## Description of the task:
The response must reproduce exactly every line of the material below holding the word "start".

## Source material:
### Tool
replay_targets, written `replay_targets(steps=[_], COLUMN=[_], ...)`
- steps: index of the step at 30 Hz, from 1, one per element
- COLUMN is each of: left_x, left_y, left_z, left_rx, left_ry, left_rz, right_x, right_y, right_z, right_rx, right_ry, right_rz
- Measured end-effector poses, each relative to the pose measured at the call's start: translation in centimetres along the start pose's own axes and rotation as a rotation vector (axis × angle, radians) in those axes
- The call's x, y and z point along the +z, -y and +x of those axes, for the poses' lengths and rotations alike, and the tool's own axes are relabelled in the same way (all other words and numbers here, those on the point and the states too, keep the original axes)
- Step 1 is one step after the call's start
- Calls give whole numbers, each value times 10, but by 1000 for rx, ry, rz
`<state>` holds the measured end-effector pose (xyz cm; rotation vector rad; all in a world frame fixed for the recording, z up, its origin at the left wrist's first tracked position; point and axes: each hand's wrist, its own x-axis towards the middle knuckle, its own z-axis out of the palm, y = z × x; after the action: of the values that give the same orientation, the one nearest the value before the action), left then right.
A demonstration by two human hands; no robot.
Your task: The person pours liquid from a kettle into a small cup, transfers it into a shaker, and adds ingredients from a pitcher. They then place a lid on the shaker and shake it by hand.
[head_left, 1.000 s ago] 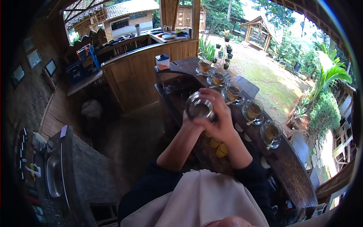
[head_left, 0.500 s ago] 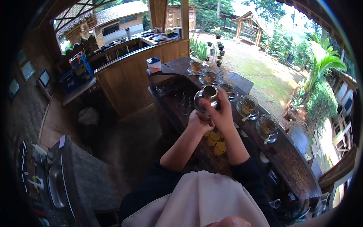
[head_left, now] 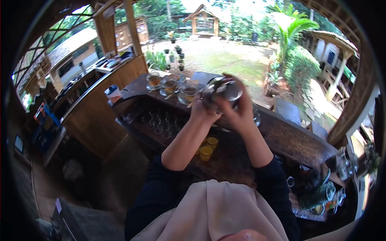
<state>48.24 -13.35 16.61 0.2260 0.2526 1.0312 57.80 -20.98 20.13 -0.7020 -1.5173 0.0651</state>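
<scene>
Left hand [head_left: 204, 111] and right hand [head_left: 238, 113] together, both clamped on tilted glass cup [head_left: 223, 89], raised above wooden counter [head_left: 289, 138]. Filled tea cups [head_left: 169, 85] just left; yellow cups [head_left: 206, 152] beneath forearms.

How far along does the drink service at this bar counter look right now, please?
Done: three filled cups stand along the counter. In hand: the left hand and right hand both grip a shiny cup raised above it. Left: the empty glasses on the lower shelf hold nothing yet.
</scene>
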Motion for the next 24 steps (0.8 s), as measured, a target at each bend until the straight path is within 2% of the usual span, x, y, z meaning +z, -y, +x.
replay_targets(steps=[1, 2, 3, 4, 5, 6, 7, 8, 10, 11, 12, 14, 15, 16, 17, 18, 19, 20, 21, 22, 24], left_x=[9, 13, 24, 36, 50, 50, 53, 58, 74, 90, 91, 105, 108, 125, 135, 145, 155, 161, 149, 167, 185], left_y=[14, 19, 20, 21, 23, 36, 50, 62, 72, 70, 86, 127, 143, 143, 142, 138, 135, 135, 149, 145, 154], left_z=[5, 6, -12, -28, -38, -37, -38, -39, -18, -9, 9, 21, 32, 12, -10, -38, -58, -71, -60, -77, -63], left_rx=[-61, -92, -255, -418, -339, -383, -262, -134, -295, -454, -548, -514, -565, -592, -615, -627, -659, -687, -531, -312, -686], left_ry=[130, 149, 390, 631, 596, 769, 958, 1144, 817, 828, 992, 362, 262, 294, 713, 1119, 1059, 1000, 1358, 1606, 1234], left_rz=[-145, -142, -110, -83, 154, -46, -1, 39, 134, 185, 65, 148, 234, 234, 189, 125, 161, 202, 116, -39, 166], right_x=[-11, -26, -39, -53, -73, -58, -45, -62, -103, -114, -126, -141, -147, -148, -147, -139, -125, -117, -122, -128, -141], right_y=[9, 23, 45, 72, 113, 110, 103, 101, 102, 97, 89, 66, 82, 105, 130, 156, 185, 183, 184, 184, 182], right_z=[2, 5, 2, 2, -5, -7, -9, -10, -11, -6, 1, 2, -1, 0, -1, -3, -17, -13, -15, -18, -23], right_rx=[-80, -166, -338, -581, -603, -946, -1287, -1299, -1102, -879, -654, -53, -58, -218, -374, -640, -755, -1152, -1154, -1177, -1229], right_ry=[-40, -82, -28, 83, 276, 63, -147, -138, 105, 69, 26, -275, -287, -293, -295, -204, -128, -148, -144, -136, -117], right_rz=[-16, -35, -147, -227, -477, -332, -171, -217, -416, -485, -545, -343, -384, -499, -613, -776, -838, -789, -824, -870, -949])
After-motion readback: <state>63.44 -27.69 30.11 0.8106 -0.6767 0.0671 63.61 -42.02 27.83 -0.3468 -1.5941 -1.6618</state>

## Task solution:
- Measured end-effector poses, each relative to the pose measured at the call's start: translation in centimetres along the start pose's own axes and rotation as a rotation vector (axis × angle, radians) in those axes
- Step 1 is one step after the call's start

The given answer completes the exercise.